# [EXERCISE OBJECTIVE]
Exactly reproduce the data from its first line through the line with "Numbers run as", leaving out every line after it.

# [DATA]
::::
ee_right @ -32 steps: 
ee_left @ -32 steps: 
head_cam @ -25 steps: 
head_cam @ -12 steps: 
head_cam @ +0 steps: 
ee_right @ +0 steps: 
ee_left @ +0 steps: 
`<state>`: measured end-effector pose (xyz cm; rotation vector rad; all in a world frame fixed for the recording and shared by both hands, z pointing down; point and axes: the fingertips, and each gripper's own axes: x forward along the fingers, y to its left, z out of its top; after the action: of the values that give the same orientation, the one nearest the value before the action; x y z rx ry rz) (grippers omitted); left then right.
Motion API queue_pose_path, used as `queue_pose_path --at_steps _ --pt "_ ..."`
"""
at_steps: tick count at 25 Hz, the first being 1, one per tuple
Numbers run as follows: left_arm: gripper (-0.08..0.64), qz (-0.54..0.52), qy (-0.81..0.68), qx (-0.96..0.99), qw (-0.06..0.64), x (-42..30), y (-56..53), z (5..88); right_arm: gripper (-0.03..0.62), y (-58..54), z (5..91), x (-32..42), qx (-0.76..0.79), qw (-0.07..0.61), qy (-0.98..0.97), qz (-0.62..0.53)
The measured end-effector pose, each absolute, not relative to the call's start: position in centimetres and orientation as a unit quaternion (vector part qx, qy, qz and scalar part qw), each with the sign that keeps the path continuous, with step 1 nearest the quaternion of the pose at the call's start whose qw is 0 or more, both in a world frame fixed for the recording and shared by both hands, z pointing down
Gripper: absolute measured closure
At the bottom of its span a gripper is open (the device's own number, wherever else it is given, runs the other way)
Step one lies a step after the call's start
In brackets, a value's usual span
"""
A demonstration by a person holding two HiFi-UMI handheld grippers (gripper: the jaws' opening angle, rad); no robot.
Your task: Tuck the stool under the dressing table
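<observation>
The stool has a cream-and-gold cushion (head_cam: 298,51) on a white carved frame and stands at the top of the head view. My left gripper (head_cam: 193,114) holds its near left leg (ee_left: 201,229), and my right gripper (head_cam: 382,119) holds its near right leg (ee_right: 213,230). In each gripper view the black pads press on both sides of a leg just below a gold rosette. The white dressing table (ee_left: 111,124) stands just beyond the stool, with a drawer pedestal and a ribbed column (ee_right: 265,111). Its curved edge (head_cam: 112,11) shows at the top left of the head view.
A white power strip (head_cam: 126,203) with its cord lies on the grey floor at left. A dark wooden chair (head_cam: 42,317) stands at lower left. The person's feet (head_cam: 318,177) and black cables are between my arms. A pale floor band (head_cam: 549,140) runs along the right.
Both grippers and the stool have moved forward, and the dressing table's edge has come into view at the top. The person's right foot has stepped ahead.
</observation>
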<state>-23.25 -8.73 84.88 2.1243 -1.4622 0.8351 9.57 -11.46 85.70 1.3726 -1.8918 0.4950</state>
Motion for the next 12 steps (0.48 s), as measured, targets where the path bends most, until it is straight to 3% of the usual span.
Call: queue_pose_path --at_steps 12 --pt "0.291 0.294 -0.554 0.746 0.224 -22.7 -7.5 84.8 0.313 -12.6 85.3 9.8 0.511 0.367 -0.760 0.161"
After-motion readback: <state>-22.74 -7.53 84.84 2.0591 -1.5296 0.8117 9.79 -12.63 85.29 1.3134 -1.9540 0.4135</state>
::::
# [ANSWER TO THE EXERCISE]
ee_right @ -32 steps: 
ee_left @ -32 steps: 
head_cam @ -25 steps: 
head_cam @ -12 steps: 
head_cam @ +0 steps: 
ee_right @ +0 steps: 
ee_left @ +0 steps: 
`<state>`: measured end-effector pose (xyz cm; rotation vector rad; all in a world frame fixed for the recording and shared by both hands, z pointing down; point and axes: the fingertips, and each gripper's own axes: x forward along the fingers, y to its left, z out of its top; after the action: of the values that give the same orientation, the one nearest the value before the action; x y z rx ry rz) (grippers omitted); left then right.
Motion API queue_pose_path, used as `queue_pose_path --at_steps _ --pt "_ ..."`
"""
at_steps: tick count at 25 Hz, the first being 1, one per tuple
Numbers run as follows: left_arm: gripper (-0.08..0.64), qz (-0.54..0.52), qy (-0.81..0.68), qx (-0.96..0.99), qw (-0.06..0.64), x (-42..30), y (-56..53), z (5..88); right_arm: gripper (-0.03..0.62), y (-58..54), z (5..91), x (-32..42), qx (-0.76..0.79), qw (-0.07..0.61), qy (-0.98..0.97), qz (-0.62..0.53)

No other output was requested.